── Raw data ──
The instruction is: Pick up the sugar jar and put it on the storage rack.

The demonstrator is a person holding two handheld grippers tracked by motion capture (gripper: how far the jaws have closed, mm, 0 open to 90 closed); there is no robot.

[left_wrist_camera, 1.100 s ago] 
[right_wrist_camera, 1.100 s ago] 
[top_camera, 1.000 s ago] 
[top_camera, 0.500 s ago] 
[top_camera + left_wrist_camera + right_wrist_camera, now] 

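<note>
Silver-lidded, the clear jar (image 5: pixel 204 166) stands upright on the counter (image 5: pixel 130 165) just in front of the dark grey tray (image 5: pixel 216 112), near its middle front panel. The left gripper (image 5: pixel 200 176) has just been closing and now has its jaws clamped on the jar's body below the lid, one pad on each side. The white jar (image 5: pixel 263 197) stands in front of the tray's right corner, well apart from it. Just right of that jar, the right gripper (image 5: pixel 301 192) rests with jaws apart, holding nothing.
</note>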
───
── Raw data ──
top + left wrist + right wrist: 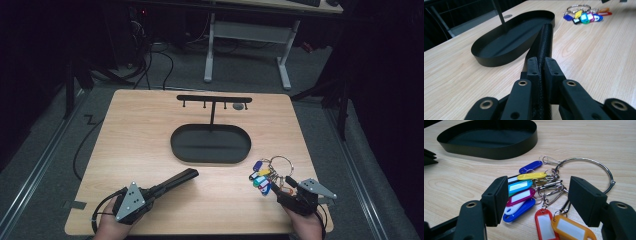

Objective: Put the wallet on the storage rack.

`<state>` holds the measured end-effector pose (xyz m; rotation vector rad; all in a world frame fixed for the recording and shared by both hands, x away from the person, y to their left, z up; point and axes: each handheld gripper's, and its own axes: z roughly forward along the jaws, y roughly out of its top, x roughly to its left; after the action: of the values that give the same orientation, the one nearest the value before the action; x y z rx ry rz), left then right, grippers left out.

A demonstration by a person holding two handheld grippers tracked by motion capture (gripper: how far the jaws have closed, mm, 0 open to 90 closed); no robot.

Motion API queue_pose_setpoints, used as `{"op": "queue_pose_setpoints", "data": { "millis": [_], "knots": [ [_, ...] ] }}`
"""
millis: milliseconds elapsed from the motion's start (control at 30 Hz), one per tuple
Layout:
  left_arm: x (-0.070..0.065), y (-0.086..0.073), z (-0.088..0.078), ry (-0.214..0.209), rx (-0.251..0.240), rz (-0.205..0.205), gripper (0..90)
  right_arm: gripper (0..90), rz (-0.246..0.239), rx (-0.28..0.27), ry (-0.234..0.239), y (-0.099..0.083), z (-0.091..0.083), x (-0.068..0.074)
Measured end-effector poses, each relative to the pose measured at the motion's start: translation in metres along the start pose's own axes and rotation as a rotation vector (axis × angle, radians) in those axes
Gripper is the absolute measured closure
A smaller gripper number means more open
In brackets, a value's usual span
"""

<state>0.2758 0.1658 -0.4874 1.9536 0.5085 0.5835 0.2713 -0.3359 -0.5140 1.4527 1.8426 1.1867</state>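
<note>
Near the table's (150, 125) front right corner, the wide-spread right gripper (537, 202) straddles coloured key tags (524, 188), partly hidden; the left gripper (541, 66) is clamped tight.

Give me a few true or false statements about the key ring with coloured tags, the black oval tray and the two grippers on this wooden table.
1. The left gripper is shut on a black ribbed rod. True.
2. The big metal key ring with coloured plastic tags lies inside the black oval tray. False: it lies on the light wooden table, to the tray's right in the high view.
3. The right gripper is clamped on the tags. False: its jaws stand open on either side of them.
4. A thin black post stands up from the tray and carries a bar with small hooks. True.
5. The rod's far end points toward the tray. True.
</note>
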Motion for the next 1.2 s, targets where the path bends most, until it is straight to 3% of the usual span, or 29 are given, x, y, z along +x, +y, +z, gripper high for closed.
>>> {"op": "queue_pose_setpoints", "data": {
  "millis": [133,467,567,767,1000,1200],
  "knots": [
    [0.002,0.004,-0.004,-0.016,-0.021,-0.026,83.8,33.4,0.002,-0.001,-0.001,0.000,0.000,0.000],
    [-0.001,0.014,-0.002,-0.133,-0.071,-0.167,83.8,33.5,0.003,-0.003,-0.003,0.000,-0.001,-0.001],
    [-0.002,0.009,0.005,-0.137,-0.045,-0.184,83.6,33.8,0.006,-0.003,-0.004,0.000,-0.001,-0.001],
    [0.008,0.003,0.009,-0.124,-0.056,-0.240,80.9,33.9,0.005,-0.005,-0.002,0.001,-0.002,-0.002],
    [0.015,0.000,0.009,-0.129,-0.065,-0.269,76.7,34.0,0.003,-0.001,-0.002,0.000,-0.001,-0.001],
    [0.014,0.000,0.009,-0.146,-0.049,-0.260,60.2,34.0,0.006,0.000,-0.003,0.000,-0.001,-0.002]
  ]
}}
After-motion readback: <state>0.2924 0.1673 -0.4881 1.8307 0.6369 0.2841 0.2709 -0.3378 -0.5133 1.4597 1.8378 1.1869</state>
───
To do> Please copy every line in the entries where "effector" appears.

The answer>
`<state>` holds the measured end-effector pose (xyz m; rotation vector rad; all in a world frame fixed for the recording and shared by both hands, x away from the person, y to their left, z up; point and axes: each handheld gripper's, and its own axes: z roughly forward along the jaws, y roughly out of its top, x roughly to its left; after the action: of the values that give the same orientation, the one nearest the value before the action; x y z rx ry rz), left then right, grippers left out.
Measured end-effector poses, each relative to the pose measured at the motion's start: translation in metres along the start pose's own axes and rotation as a rotation vector (axis × angle, radians) in those axes

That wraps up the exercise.